If I have to store 3 integer values and would like to just retrieve the same , no calculation is required.Which one of the following would be a better option?
int i,j,k;
or
int [] arr = new int[3];
Array would be allocating 3 continuous blocks of memory (after allocation of space by JVM) or randomly assigning variables to some memory location (which I guess would consume lesser time for JVM as compared to array).
Apologies if the question is too trivial.
The answer is: It depends.
You shouldn't think too much about the performance implications for this case. the performance difference between the two is not big enough to notice.
What you really need to be on the look out for is readability and maintainability.
if i, j, and k, all essentially mean the same thing, and you're going to be using them the same way, and you feel like you might want to iterate over them, then it might make sense to use an array, so that you can iterate over them more easily.
if they're different values, with different meanings, and you're going to be using them differently, than it does not makes sense to include them in an array. They should each have their own identity, and their own descriptive variable name.
Choose whichever makes most sense semantically:
If these variables are three for a fundamental reason (maybe they are coordinates in the 3D space of a 3D game engine), then use three separate variables (because making, say, a 4D game engine is not a trivial change).
If these variables are three now but they could be trivially changed to be four tomorrow, it's reasonable to consider an array (or, better yet, a new type that contains them).
In terms of performance, traditionally local variables are faster than arrays. Under specific circumstances, the array may be allocated on the stack. Under specific circumstances, bound checks can be removed.
But don't make decisions based on performance, unless you have first done everything else correctly first and you have thorough tests and this particular piece of code is a performance-critical hot-spot and you're sure that it is the bottleneck of your application at the moment.
It depends on how would you access them. Array is of course an overhead, because you will first calculate a reference to a value and then get it. So if these values are totally unrelated, array is bad, and it may even count as code obfuscation. But naming variables like i, j, k is sort of obfuscation, too. Obfuscation is better to do automatically at build stage, there are tools like Proguard™ which can do it.
The two are not the same at all and are for different purpose.
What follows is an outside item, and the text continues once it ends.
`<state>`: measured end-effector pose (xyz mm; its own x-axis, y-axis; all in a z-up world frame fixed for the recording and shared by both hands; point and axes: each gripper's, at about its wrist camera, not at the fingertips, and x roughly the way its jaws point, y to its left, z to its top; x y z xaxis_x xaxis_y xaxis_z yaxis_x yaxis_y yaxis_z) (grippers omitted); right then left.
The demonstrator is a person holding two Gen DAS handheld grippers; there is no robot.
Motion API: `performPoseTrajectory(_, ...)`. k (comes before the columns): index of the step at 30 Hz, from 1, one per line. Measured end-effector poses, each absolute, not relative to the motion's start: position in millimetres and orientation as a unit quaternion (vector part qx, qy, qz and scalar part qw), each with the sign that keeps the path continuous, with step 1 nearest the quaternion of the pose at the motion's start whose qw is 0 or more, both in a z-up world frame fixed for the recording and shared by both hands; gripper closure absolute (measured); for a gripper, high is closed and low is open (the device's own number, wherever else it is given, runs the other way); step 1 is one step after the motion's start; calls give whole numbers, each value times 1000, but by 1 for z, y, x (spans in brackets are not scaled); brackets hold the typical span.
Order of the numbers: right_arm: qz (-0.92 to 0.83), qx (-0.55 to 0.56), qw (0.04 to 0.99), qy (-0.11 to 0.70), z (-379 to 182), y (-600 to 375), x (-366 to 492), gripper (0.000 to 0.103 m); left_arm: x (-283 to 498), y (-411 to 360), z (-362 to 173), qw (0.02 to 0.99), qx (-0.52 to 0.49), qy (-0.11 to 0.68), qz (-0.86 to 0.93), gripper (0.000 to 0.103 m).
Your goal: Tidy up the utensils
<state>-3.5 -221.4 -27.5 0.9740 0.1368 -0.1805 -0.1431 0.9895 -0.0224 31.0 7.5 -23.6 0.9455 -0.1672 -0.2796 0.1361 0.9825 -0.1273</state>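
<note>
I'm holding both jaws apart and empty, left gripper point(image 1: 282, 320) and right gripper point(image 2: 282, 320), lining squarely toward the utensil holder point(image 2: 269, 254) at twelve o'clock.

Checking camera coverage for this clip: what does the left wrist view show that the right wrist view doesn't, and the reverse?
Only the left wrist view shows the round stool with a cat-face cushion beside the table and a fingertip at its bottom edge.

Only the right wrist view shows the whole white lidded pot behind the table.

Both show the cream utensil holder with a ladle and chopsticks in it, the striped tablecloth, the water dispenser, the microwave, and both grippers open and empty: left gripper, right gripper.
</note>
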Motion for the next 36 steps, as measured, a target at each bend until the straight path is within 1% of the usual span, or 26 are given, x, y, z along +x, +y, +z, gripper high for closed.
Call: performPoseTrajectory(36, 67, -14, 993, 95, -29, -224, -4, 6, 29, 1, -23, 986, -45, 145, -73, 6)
in the first example you gave int i,j,k; you are pushing the values on to the stack,
The stack is for short term use and small data sizes i.e. function call arguments and iterator states.
The second example you gave int [] arr = new int[3]; the new keyword is allocating actual memory for the heap hat was giving to the process by the operating system.
The stack is optimized for short term use and all (most) all CPUs have a registers that are dedicated to point at the stack location and base making the stack a grate place for small dirty variables. The stack is also limited in size (by theory), its only a few KB in size (average case).
The heap on he other hand is proper memory allocation for large data types and proper memory management.
So, the two may be used for the same thing but it dose not mean it's right.
Arrays/Objects/Dicts go in allocated memory from he heap, function arguments (and iterator indexes usually) go on the stack.
It depends, but most probably, using distinct variables is the way to go.
In general, don't do micro-optimizations. Nobody will ever notice any difference in performance. Readable and maintainable code is what really matters in high-level languages.
See this article on micro-optimizations.
Related
Let's assume I want to store (integer) x/y-values, what is considered more efficient: Storing it in a primitive value like long (which fits perfect, due sizeof(long) = 2*sizeof(int)) using bit-operations like shift, or and a mask, or creating a Point-Class?
Keep in mind that I want to create and store many(!) of these points (in a loop). Would be there a perfomance issue when using classes? The only reason I would prefer storing in primtives over storing in class is the garbage-collector. I guess generating new objects in a loop would trigger the gc way too much, is it correct?
Of course packing those as long[] is going to take less memory (though it is going to be contiguous). For each Object (a Point) you will pay at least 12 bytes more for the two headers.
On other hand, if you are creating them in a loop and thus escape analysis can prove they don't escape, it can apply an optimization called "scalar replacement" (thought is it very fragile); where your Objects will not be allocated at all. Instead those objects will be "desugared" to fields.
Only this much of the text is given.